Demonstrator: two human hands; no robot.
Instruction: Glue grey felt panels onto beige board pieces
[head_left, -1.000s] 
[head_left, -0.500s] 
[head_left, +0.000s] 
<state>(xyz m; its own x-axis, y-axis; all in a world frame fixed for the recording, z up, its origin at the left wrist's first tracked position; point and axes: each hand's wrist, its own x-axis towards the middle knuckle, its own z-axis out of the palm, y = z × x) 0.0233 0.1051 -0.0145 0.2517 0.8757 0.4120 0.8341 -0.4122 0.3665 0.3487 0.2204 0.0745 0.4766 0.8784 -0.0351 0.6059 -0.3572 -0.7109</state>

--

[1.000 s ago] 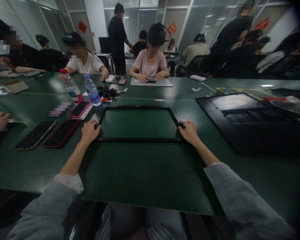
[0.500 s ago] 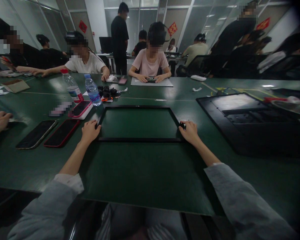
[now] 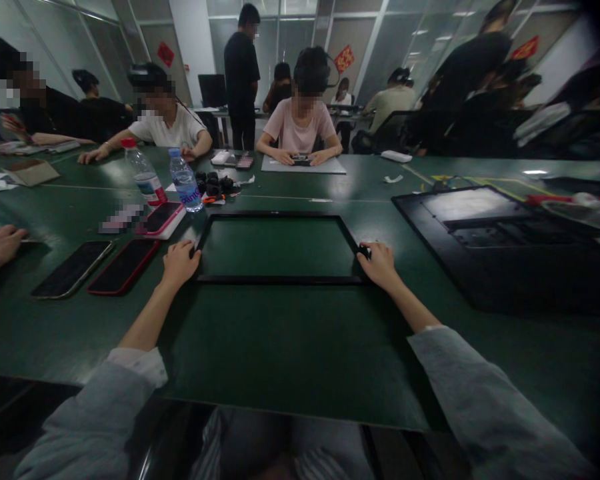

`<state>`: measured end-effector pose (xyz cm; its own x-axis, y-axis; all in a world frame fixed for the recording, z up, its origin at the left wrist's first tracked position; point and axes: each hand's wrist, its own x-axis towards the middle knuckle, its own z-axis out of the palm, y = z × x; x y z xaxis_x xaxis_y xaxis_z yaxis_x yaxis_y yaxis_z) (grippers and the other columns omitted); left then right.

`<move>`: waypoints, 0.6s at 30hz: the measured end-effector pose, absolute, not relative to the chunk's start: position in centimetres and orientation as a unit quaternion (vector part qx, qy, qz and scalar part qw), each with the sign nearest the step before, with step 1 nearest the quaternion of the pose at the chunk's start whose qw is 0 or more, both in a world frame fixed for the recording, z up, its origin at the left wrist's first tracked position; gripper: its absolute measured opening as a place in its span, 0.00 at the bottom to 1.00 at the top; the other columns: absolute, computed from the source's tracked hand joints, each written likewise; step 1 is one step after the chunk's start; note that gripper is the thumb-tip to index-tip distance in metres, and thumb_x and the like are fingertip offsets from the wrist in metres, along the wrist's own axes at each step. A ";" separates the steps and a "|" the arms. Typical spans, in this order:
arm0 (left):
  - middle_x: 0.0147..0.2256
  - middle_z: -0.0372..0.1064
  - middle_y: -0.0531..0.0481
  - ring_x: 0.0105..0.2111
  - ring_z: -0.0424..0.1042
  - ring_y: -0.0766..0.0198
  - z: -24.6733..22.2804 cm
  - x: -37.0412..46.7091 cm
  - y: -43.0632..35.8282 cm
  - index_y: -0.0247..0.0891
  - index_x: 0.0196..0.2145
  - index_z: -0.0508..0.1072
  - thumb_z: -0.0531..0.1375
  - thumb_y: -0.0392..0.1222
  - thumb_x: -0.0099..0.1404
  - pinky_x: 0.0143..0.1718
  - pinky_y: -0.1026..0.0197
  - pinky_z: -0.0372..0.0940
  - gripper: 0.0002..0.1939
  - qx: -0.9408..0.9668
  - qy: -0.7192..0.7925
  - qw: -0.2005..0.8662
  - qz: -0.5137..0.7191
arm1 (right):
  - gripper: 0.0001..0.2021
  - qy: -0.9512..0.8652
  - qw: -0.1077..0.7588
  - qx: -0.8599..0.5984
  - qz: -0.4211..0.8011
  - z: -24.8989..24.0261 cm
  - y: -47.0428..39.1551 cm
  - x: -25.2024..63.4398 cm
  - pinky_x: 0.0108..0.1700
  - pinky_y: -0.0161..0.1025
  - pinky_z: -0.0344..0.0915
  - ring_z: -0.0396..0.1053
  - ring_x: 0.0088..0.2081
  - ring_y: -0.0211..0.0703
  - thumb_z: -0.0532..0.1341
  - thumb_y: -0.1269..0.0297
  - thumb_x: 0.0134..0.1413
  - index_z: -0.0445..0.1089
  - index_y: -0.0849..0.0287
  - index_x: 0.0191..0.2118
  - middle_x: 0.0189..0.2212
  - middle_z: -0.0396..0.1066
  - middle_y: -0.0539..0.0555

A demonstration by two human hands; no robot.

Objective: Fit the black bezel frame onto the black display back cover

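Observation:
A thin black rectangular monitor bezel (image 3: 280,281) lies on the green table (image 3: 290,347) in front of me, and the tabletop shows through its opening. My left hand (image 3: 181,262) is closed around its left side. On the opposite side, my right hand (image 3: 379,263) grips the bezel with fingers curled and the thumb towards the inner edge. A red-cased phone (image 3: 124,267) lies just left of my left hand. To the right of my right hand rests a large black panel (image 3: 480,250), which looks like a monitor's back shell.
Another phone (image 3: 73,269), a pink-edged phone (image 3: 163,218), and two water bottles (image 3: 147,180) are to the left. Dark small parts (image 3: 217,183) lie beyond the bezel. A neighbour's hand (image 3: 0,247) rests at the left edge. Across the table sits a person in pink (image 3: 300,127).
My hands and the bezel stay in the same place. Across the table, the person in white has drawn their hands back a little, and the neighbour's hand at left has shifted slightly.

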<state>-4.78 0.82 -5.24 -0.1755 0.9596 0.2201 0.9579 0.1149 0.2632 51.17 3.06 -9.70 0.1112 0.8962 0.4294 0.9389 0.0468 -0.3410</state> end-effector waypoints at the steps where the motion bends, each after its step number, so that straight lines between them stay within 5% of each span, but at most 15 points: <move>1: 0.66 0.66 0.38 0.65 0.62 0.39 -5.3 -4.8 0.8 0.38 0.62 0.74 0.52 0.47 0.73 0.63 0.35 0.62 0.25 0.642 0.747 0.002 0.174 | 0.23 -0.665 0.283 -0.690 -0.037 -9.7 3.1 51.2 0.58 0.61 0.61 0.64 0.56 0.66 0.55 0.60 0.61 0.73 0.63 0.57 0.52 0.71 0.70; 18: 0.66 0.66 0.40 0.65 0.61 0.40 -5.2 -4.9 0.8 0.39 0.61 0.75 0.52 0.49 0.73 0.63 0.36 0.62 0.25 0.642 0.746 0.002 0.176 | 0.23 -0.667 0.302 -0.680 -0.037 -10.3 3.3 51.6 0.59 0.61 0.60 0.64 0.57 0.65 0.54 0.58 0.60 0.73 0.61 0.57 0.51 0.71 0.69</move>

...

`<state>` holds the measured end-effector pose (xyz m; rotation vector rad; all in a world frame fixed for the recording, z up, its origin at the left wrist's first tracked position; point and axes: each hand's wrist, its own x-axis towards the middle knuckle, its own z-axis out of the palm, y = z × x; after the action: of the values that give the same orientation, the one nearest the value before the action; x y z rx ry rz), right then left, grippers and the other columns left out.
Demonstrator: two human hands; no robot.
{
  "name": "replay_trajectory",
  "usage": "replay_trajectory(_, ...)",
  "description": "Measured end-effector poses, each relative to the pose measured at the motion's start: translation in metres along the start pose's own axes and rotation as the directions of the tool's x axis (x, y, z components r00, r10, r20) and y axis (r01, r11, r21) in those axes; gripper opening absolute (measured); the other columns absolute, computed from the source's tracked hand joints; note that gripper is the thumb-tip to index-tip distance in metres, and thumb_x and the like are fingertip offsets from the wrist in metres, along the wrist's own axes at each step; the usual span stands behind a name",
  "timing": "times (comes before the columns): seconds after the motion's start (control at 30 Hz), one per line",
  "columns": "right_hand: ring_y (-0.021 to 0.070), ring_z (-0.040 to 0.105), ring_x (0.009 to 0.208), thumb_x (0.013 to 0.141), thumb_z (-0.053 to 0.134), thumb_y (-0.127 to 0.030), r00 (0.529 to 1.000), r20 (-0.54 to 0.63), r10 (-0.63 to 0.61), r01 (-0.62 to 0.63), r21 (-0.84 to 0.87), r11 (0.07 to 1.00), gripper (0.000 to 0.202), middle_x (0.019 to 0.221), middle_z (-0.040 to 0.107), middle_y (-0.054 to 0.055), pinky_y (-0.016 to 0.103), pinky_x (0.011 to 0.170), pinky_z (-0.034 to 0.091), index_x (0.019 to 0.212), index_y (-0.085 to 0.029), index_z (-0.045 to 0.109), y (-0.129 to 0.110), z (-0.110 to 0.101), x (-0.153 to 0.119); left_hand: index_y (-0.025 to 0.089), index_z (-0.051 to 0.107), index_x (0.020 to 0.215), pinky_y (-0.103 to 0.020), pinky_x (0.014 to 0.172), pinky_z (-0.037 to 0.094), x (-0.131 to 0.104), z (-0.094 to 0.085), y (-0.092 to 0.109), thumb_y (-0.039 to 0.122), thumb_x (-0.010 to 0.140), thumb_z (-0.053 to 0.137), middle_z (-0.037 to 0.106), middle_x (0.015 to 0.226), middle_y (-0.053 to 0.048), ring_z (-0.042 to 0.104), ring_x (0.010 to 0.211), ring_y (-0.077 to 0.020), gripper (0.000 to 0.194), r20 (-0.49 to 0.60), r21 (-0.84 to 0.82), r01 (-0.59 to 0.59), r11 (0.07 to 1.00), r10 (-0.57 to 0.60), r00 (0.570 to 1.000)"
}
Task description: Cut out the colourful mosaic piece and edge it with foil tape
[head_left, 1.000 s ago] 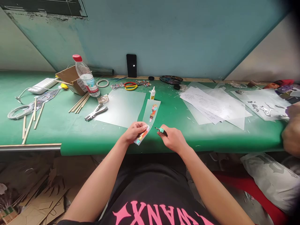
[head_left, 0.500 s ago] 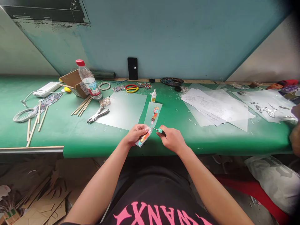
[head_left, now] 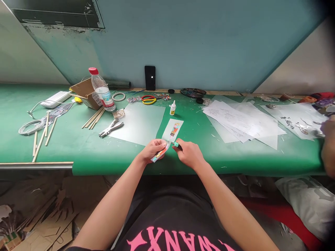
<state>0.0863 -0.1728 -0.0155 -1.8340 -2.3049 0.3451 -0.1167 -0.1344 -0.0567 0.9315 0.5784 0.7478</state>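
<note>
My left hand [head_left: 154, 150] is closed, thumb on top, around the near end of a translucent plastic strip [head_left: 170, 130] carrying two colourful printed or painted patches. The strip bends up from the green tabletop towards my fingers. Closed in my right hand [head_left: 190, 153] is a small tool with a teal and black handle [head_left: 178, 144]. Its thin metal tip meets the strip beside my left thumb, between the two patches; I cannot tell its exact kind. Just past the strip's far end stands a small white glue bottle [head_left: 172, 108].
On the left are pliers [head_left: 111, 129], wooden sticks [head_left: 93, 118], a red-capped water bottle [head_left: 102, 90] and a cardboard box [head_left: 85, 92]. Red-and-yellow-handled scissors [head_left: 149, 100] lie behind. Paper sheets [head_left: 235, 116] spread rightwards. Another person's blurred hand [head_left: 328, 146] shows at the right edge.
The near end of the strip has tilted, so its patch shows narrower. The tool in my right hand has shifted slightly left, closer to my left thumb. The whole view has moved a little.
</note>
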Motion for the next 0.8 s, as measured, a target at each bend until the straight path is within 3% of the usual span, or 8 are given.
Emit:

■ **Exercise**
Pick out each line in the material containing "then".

■ **Exercise output**
`<state>`: measured end-effector pose (xyz cm; its own x-axis, y-axis; all in a world frame fixed for the recording, z up, its origin at the left wrist's first tracked position; point and axes: each hand's wrist, its own x-axis towards the middle knuckle, its own z-axis out of the palm, y = z × x; x y z xaxis_x xaxis_y xaxis_z yaxis_x yaxis_y yaxis_z) (grippers and the other columns omitted); left then right.
`<state>` holds the measured end-effector pose (xyz m; rotation vector rad; all in a world frame fixed for the recording, z up, its origin at the left wrist's first tracked position; point and axes: each hand's wrist, its own x-axis towards the middle knuckle, its own z-axis out of the palm, y = z × x; after the action: of the values that give the same orientation, the one nearest the value before the action; x y z rx ry rz), right then left, grippers and the other columns left out.

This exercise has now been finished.